(EXERCISE):
Work through the material below and count the lines holding the word "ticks"; give that count and nothing more.

(DATA PROVIDED):
※ ※ ※
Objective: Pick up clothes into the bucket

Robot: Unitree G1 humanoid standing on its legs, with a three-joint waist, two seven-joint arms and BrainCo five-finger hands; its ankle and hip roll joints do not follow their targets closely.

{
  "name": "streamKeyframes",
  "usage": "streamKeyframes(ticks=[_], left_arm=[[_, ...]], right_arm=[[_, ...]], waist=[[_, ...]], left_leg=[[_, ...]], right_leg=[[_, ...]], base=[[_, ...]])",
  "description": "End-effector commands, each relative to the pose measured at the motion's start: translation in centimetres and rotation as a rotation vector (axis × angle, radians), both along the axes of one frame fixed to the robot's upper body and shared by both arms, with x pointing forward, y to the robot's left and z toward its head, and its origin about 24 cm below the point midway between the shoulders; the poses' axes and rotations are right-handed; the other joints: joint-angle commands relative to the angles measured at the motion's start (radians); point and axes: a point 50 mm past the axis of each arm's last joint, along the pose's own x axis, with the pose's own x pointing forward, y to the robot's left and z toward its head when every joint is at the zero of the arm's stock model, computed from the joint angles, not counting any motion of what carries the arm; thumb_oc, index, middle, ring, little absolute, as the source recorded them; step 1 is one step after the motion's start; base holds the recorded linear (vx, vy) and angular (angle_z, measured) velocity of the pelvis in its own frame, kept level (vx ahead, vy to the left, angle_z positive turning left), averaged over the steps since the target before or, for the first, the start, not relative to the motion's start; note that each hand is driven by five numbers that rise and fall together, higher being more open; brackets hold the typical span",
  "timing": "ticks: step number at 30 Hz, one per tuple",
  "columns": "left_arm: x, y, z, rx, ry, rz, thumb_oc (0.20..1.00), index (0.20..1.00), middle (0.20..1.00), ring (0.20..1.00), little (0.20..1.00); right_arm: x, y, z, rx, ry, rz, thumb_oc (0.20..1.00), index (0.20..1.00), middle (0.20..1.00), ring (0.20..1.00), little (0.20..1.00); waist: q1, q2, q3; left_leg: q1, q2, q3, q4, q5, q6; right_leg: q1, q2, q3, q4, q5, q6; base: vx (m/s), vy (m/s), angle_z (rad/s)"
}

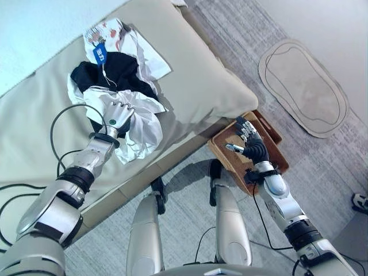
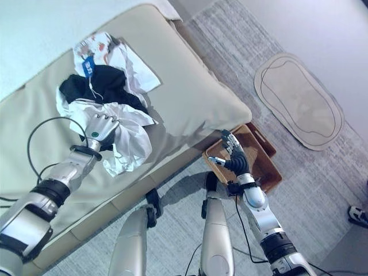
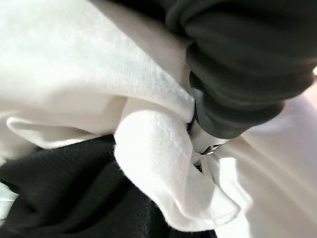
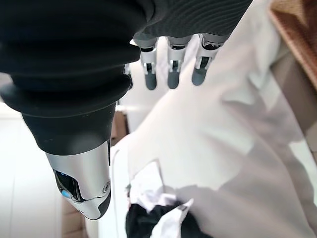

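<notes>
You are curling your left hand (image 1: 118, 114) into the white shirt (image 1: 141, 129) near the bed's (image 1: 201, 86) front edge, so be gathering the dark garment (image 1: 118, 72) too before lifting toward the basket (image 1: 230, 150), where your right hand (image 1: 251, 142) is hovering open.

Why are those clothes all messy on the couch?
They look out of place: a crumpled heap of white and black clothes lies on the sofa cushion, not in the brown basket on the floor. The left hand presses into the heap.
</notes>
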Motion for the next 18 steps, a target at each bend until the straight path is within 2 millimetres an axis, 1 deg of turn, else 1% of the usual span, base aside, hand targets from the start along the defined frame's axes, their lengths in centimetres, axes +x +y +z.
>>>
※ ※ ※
(RESPONSE BELOW):
2